[Work to complete]
Write the data below out again, exactly as each line reads.

[Information supplied]
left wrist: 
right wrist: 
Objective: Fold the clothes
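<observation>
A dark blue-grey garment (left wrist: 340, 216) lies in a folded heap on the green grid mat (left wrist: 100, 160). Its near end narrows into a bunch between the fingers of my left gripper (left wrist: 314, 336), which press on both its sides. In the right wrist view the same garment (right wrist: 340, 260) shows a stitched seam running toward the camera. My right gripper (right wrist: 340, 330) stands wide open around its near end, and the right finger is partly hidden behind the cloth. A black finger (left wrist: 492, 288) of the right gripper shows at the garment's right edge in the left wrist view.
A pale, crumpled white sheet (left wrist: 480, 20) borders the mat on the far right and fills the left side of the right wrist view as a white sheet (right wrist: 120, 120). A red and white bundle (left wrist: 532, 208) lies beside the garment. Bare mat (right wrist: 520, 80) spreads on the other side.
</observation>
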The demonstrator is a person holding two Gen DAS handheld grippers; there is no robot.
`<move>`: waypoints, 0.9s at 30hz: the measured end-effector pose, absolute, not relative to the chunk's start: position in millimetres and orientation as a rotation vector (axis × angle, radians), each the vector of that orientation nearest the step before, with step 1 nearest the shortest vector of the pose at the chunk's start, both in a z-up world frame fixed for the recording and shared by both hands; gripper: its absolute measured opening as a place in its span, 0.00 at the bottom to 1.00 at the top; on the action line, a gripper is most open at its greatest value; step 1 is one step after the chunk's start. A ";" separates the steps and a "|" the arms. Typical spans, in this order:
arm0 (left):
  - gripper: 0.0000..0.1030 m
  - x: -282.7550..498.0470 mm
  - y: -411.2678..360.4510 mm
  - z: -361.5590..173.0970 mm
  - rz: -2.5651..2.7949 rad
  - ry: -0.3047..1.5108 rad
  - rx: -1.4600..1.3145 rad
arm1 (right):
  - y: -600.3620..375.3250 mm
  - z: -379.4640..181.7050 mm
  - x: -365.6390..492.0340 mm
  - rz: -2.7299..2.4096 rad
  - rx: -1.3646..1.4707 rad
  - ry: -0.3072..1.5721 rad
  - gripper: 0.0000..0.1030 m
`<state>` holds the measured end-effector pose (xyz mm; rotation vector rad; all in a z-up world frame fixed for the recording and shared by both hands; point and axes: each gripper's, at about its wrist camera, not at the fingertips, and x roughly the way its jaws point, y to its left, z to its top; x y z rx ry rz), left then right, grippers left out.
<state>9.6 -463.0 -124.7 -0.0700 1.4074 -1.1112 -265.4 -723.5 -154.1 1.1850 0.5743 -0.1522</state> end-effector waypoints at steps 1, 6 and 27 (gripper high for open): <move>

[Written solution]
left wrist: 
right wrist: 
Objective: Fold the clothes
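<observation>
A dark blue-grey garment (left wrist: 340, 216) lies in a folded heap on the green grid mat (left wrist: 100, 160). Its near end narrows into a bunch between the fingers of my left gripper (left wrist: 314, 336), which press on both its sides. In the right wrist view the same garment (right wrist: 340, 260) shows a stitched seam running toward the camera. My right gripper (right wrist: 340, 330) stands wide open around its near end, and the right finger is partly hidden behind the cloth. A black finger (left wrist: 492, 288) of the right gripper shows at the garment's right edge in the left wrist view.
A pale, crumpled white sheet (left wrist: 480, 20) borders the mat on the far right and fills the left side of the right wrist view as a white sheet (right wrist: 120, 120). A red and white bundle (left wrist: 532, 208) lies beside the garment. Bare mat (right wrist: 520, 80) spreads on the other side.
</observation>
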The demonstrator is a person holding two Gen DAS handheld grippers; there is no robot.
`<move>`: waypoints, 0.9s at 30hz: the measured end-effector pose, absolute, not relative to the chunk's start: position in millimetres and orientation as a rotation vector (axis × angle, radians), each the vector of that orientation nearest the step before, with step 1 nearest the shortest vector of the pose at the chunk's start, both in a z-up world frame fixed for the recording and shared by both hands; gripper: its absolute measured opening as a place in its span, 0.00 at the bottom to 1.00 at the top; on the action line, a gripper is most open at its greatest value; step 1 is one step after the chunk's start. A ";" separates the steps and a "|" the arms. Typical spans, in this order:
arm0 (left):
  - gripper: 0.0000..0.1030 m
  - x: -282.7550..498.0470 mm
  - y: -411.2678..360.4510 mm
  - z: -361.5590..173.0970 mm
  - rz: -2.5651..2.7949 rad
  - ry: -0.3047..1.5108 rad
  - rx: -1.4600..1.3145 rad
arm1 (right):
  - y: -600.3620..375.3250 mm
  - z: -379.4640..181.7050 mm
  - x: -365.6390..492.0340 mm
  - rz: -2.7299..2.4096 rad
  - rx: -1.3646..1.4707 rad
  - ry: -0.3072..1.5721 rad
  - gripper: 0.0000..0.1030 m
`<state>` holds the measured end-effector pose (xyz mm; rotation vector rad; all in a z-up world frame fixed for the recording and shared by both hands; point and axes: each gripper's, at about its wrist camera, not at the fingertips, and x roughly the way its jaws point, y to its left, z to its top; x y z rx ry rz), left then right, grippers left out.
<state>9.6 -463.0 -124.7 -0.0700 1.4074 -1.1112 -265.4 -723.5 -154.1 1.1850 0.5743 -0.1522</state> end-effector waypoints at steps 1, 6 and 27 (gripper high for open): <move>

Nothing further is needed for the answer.